AnnaQuayInTheUk · 01/06/2025 04:28

Thanks everyone. I'll look up some of the suggestions. We don't have Netflix but hopefully I can get Dopesick on another platform.

Its interesting that people have become hooked after getting a prescription for an injury. Over here, loads of people (including myself) are prescribed very strong painkillers after an injury but it doesn't seem to lead to.addiction. I was prescribed something (can't remember the name) for a back injury a few years ago, it was a fairly high strength codeine based tablet. I didn't end up addicted. So what's different about the US?

Presumably you weren't given something addictive. It seems they do give addictive drugs in the US.

MoominUnderWater · 01/06/2025 06:52

It’s really hard to get codine prescribed here.
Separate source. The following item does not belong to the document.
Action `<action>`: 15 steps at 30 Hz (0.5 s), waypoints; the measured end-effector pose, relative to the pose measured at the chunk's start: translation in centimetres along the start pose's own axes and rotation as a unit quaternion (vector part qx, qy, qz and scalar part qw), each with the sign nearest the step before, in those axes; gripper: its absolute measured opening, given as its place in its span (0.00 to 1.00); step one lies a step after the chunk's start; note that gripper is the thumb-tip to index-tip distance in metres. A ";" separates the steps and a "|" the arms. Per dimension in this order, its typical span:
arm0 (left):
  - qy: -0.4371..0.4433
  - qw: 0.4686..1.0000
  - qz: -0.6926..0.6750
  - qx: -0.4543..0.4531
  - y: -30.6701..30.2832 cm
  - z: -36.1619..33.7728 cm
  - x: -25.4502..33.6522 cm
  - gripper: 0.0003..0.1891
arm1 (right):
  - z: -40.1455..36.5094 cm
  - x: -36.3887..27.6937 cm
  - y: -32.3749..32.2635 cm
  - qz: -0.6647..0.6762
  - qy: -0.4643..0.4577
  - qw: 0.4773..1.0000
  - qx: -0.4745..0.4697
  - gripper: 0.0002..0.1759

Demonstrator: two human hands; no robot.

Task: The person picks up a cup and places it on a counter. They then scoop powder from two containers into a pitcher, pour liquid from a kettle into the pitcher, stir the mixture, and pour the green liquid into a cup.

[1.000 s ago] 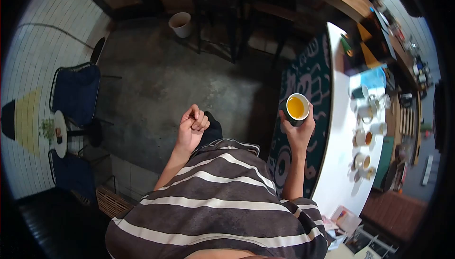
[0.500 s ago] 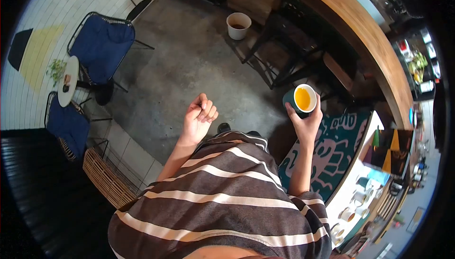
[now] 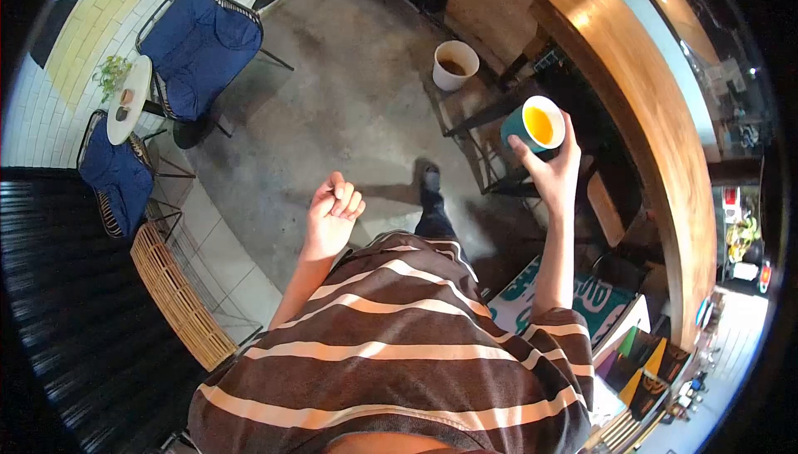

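Note:
My right hand (image 3: 555, 171) is wrapped round a teal paper cup (image 3: 515, 128), thumb on the near side and fingers on the far side. Yellow-orange liquid (image 3: 539, 125) shows inside its white rim, and the cup tilts a little. In front of my body, my left hand (image 3: 332, 217) hangs in the air with its fingers curled in toward the palm. Nothing shows in that hand, and it touches no object. Both arms reach out from a dark striped shirt (image 3: 391, 321).
A white bucket (image 3: 455, 66) with brown contents stands ahead, by dark stools (image 3: 490, 113) under a curved wooden counter (image 3: 657, 96). Blue-cushioned chairs (image 3: 195, 46) and a small round table (image 3: 129, 105) line the left wall. A rattan piece (image 3: 179, 296) stands near left.
I have stepped forward; one leg now shows ahead. My right hand has carried the cup up and slightly right in view. My left hand stays curled. The counter and bucket appear nearer.

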State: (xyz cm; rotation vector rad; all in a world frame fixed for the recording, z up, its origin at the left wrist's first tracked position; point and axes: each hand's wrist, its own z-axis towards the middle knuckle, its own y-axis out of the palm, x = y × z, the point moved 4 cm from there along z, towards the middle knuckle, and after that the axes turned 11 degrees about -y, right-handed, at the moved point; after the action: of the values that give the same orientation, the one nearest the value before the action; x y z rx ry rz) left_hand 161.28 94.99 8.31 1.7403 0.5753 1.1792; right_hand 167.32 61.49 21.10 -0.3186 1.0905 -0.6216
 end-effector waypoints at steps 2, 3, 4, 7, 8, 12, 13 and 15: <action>0.023 1.000 0.006 0.002 -0.6 2.8 0.2 0.05 | 4.0 2.4 -0.3 0.004 -0.032 0.999 -0.010 0.36; 0.034 0.999 0.006 0.002 -0.8 4.5 0.2 0.05 | 6.2 3.4 -0.4 0.010 -0.054 0.998 -0.018 0.36; 0.057 0.998 -0.020 0.017 -1.0 6.1 0.4 0.05 | 8.4 4.3 -0.6 0.016 -0.071 0.997 -0.017 0.37; 0.090 0.992 -0.078 0.040 -0.5 9.6 0.6 0.05 | 14.9 6.5 -1.8 -0.003 -0.074 0.995 -0.069 0.40; 0.091 0.993 -0.066 0.021 -0.2 11.1 0.9 0.06 | 17.2 8.3 -2.1 0.010 -0.080 0.994 -0.072 0.43; 0.107 0.991 -0.050 0.065 1.2 16.0 0.8 0.06 | 25.3 13.8 -2.7 0.137 -0.035 0.986 -0.087 0.44; 0.112 0.988 -0.055 0.094 1.5 16.9 0.7 0.06 | 26.9 13.5 -3.0 0.150 -0.031 0.986 -0.072 0.43; 0.112 0.984 -0.043 0.129 1.9 18.7 0.5 0.06 | 31.3 17.5 -3.6 0.114 -0.044 0.988 -0.096 0.44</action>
State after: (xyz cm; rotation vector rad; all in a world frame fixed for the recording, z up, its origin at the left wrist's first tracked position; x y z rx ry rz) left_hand 178.02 86.42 8.11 1.7872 0.9661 1.2948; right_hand 199.77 46.08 24.08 -0.3773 1.0853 -0.2958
I’ve been in agony for ages and they wouldn’t prescribe it for me for chronic pain as they said I’d get addicted. Then I got a diagnosis which explained the pain and now they will prescribe it!

My GP knows I’m a hcp and I have promised I won’t take it daily…..things have got to be bad for me to take it.

also I was once admitted to hospital and came out after a week with some sort of morphine addiction. Was on oramorph and slow release morphine tablets. Stopped taking them when home as pain was better and a few hours later had terrible stomach pain, felt sick, sweating. Had a glug of oramorph and felt fine within ten minutes. Had to slowly reduce the dose. Scary how quick that happened.

feelingbleh · 01/06/2025 07:02

I remember being given fentanyl in hospital amazing drug im not surprised people abuse it the difference is it's not readily available here and we can't dr shop like in the US.